TASK GOAL
Set down exactly the lines from the first line of the records through the line that contains "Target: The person", and leave every picture out.
▬▬▬▬▬▬
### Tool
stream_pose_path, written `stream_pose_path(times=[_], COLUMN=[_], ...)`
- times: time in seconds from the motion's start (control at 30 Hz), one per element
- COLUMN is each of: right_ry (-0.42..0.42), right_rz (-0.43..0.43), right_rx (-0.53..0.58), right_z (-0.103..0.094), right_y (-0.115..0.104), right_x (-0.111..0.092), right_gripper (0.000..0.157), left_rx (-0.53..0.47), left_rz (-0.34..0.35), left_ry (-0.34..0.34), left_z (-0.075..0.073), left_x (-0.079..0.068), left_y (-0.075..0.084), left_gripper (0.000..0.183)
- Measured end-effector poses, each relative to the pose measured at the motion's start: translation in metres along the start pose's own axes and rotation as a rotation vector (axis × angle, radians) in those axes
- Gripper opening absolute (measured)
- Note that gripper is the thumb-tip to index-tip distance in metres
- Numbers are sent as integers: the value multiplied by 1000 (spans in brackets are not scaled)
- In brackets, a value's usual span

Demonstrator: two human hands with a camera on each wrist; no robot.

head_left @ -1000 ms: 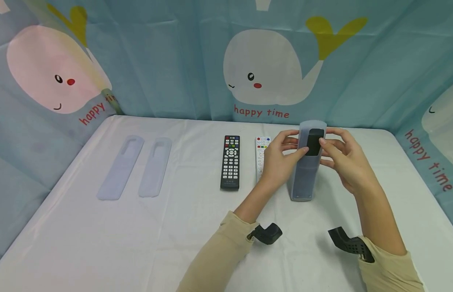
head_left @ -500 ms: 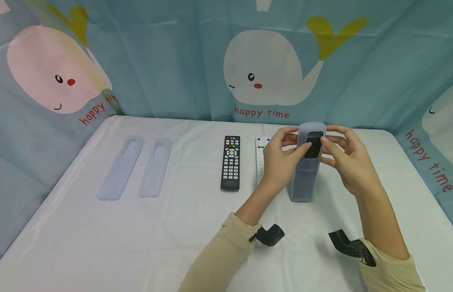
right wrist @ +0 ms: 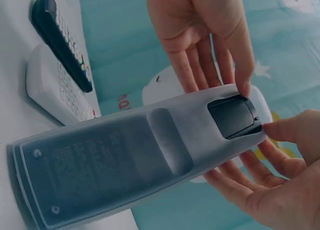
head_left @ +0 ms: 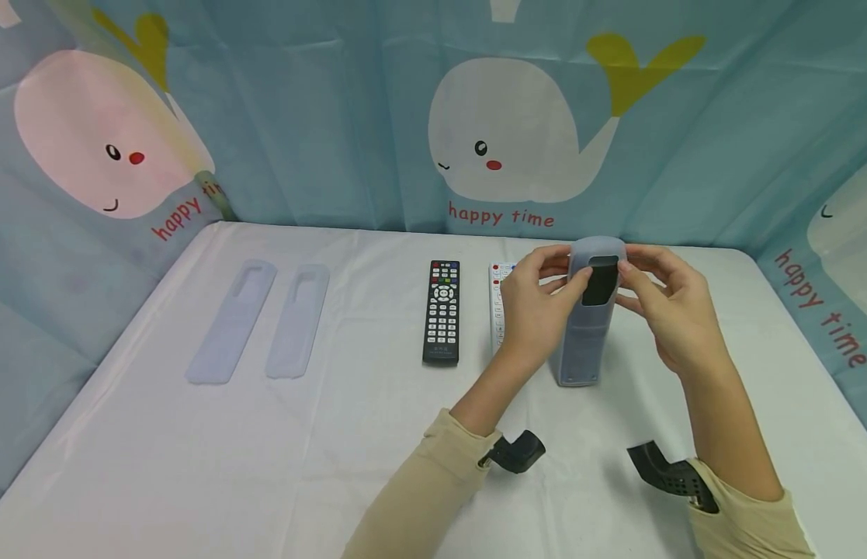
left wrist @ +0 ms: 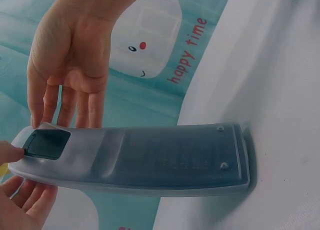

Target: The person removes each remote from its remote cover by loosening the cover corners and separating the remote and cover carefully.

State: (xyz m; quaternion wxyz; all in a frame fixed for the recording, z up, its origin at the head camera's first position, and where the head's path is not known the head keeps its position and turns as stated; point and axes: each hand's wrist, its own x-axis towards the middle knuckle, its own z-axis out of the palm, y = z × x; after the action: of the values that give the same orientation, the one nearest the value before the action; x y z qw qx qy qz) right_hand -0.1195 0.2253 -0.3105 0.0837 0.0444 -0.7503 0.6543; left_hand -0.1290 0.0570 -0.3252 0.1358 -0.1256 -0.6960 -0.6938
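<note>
A dark remote control (right wrist: 232,116) sits inside a translucent silicone sleeve (head_left: 585,349), its black end showing through the sleeve's opening. The sleeved remote stands tilted, lower end on the table and back toward me. From its left side my left hand (head_left: 538,310) holds the upper end, thumb at the opening's edge and fingers behind. My right hand (head_left: 674,310) grips the same end from the right, its thumb on the opposite edge of the opening. Both wrist views show the thumbs at the opening's rim and the fingers along the sleeve's sides.
A black remote (head_left: 442,314) lies left of my hands on the white tablecloth (head_left: 363,466). Beside it a white remote (head_left: 497,307) is partly hidden by my left hand. Farther left lie two more translucent sleeves, a longer one (head_left: 227,334) and a shorter one (head_left: 293,334).
The sleeve's upper end has come down slightly over the remote, and its opening has shifted a little lower. Both thumbs have moved up toward the opening's upper edge.
</note>
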Motion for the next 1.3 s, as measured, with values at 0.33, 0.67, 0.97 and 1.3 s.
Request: stream_pose_path(times=[0.33, 0.67, 0.97, 1.3], right_ry=[73, 109, 114, 101], right_rz=[-33, -11, 16, 12], right_rx=[-154, -169, 29, 115], right_z=[1, 1, -2, -6], right_y=[-2, -5, -4, -2], right_x=[-1, -1, 1, 2], right_gripper=[17, 13, 12, 16], left_rx=[44, 44, 17, -11], left_rz=[62, 85, 79, 33], left_ry=[-4, -1, -5, -36], left_z=[1, 0, -1, -5], left_x=[-2, -2, 2, 5], left_y=[-1, -3, -3, -7], left_gripper=[24, 21, 18, 17])
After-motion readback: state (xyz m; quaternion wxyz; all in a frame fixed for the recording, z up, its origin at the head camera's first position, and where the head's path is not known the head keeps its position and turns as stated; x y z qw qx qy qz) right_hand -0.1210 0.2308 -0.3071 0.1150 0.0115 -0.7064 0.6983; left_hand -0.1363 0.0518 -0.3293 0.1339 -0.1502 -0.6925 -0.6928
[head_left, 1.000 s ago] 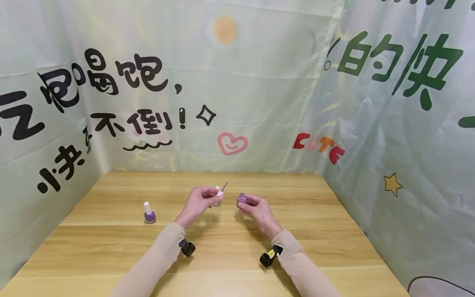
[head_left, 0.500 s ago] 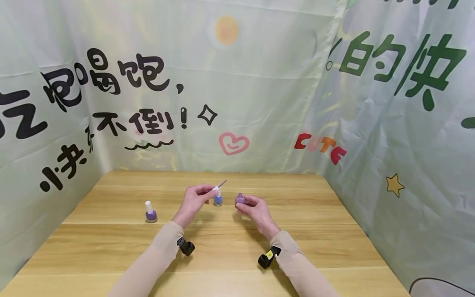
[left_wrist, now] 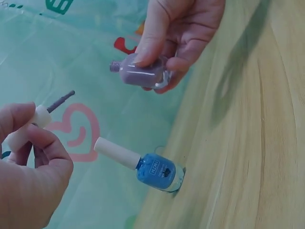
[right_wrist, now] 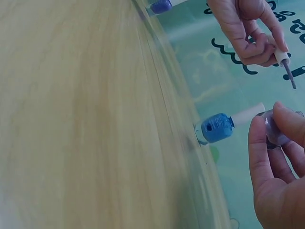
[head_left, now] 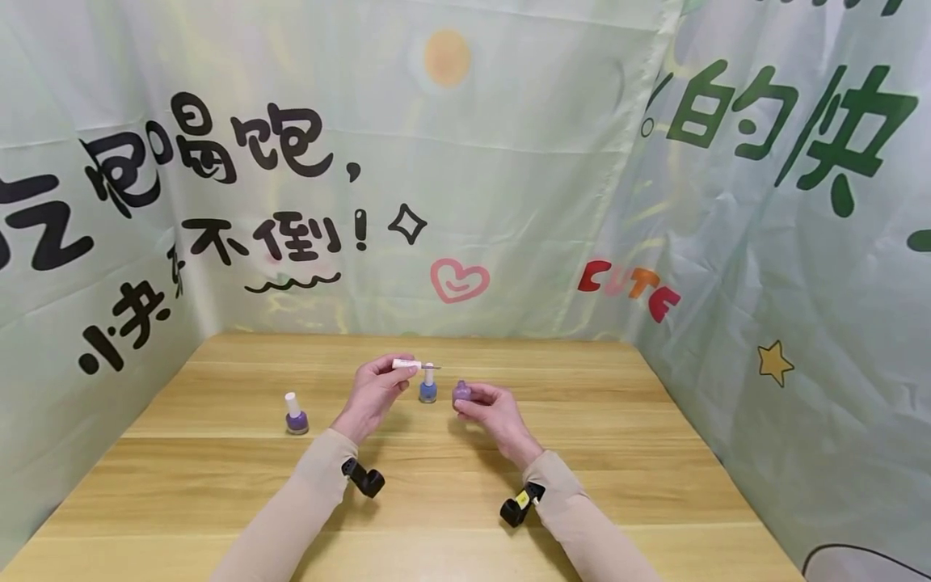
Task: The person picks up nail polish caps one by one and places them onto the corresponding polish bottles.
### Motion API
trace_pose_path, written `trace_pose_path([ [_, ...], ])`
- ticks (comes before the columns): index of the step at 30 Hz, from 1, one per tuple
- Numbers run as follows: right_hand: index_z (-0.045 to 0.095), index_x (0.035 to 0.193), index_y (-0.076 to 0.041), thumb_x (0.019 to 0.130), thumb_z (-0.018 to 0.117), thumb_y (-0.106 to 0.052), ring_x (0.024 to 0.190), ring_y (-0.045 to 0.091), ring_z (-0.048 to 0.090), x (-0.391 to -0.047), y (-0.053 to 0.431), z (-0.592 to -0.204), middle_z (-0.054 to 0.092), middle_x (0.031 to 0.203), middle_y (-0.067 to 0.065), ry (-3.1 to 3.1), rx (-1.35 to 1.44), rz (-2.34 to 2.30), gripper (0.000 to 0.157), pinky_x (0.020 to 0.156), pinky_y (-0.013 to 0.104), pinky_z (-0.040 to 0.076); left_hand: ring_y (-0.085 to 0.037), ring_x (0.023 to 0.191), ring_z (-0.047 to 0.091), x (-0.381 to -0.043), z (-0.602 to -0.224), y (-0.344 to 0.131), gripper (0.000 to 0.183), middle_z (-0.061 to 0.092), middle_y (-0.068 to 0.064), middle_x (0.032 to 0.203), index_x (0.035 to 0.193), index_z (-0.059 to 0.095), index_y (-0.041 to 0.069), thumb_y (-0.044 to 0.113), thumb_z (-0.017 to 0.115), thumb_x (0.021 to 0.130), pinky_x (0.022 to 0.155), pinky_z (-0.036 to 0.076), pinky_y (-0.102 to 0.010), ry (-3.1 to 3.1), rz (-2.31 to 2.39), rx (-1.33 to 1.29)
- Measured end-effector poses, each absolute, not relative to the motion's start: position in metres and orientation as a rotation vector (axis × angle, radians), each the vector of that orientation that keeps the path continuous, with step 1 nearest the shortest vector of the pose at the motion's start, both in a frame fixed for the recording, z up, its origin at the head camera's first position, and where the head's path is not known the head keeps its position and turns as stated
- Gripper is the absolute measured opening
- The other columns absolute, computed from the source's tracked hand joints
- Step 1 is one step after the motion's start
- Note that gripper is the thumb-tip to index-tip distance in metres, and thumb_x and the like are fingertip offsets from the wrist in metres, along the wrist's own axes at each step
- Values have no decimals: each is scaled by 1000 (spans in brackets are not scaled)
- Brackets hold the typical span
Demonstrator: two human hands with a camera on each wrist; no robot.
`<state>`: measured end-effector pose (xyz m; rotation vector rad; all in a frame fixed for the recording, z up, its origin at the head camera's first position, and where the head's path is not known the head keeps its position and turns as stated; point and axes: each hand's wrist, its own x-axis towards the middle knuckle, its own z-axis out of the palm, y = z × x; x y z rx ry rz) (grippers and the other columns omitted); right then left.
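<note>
My left hand [head_left: 371,394] pinches the white cap of a nail polish brush [head_left: 407,364]; its purple-coated bristle tip [left_wrist: 62,101] points right. In my right hand [head_left: 502,416], thumb and fingers grip an uncapped light purple nail polish bottle [left_wrist: 143,71], whose threaded neck is bare. Between the two hands, a little farther back, a blue nail polish bottle [head_left: 427,391] with a white cap stands upright on the table. The brush overlaps that white cap in the head view. Brush and purple bottle are apart.
A darker purple nail polish bottle [head_left: 296,422] with a white cap stands to the left on the wooden table [head_left: 436,517]. Printed cloth walls [head_left: 509,202] rise behind the table and along both sides. Each sleeve carries a small black wrist camera [head_left: 364,478].
The left hand has drawn back left and turned the brush from slanting upward to nearly level, uncovering the blue bottle. The right hand has shifted slightly left with the light purple bottle.
</note>
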<state>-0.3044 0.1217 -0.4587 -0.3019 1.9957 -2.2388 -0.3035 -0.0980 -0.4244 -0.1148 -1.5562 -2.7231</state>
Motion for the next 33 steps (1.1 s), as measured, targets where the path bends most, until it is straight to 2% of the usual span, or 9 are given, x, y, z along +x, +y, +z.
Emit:
trace_pose_path([
  [3,56,114,8,73,73,-1,84,22,63,-303,119,-459,62,100,17,1992,-319,-2229,45,84,47,45,-12,71,51,-304,-424,-98,43,58,-8,93,111,55,-11,0,73,73,61,44,-21,-1497,-2761,-129],
  [9,57,113,8,72,74,-1,86,21,63,-301,114,-458,62,102,17,1966,-335,-2223,45,85,47,44,-9,70,51,-304,-423,-97,24,63,-6,90,95,66,0,8,74,74,55,41,-17,-1478,-2731,-142],
  [15,59,112,6,70,75,-2,85,22,63,-301,110,-461,63,100,16,1966,-344,-2220,45,81,42,47,-8,71,51,-307,-422,-95,48,64,-3,92,115,51,-12,12,70,78,53,37,-17,-1498,-2665,-161],
  [19,61,110,4,70,76,-4,84,21,63,-301,108,-463,64,98,14,1997,-370,-2202,43,79,42,48,-7,72,50,-308,-420,-91,52,64,-4,96,117,49,-14,14,70,79,54,37,-17,-1562,-2584,-208],
  [26,64,108,0,71,77,-11,89,19,63,-297,101,-460,66,100,11,2058,-383,-2140,41,78,33,50,-8,71,54,-309,-420,-87,29,65,-1,85,98,65,5,17,75,74,56,40,-19,-1717,-2414,-205],
  [29,63,109,0,72,76,-10,89,20,63,-297,100,-460,66,101,11,2045,-381,-2130,41,78,32,49,-8,70,56,-310,-421,-86,26,66,0,81,92,65,7,17,78,71,55,40,-20,-1721,-2383,-176],
  [33,62,111,1,73,75,-8,89,20,63,-297,99,-462,66,101,11,2055,-396,-2117,41,79,32,49,-8,70,57,-311,-422,-85,27,67,-1,81,92,67,5,19,78,71,57,41,-21,-1752,-2345,-165],
])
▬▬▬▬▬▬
PROBLEM SOLUTION
### Tool
stream_pose_path, written `stream_pose_path(times=[_], COLUMN=[_], ...)`
- times: time in seconds from the motion's start (control at 30 Hz), one per element
- COLUMN is each of: right_ry (-0.42..0.42), right_rz (-0.43..0.43), right_rx (-0.53..0.58), right_z (-0.103..0.094), right_y (-0.115..0.104), right_x (-0.111..0.092), right_gripper (0.000..0.157), left_rx (-0.53..0.47), left_rz (-0.34..0.35), left_ry (-0.34..0.34), left_z (-0.075..0.073), left_x (-0.079..0.068), left_y (-0.075..0.084), left_gripper (0.000..0.183)
- Measured end-effector poses, each relative to the pose measured at the motion's start: translation in metres along the start pose's own axes and rotation as a rotation vector (axis × angle, radians) in those axes
- Gripper opening absolute (measured)
- Note that gripper is the thumb-tip to index-tip distance in metres
- Numbers are sent as integers: the value multiplied by 1000 (spans in brackets are not scaled)
- In brackets, a value's usual span

Demonstrator: two human hands with a camera on each wrist; no robot.

head_left @ -1000 ms: 
head_left @ -500 ms: 
right wrist @ +0 ms: 
head_left @ +0 ms: 
left wrist @ +0 ms: 

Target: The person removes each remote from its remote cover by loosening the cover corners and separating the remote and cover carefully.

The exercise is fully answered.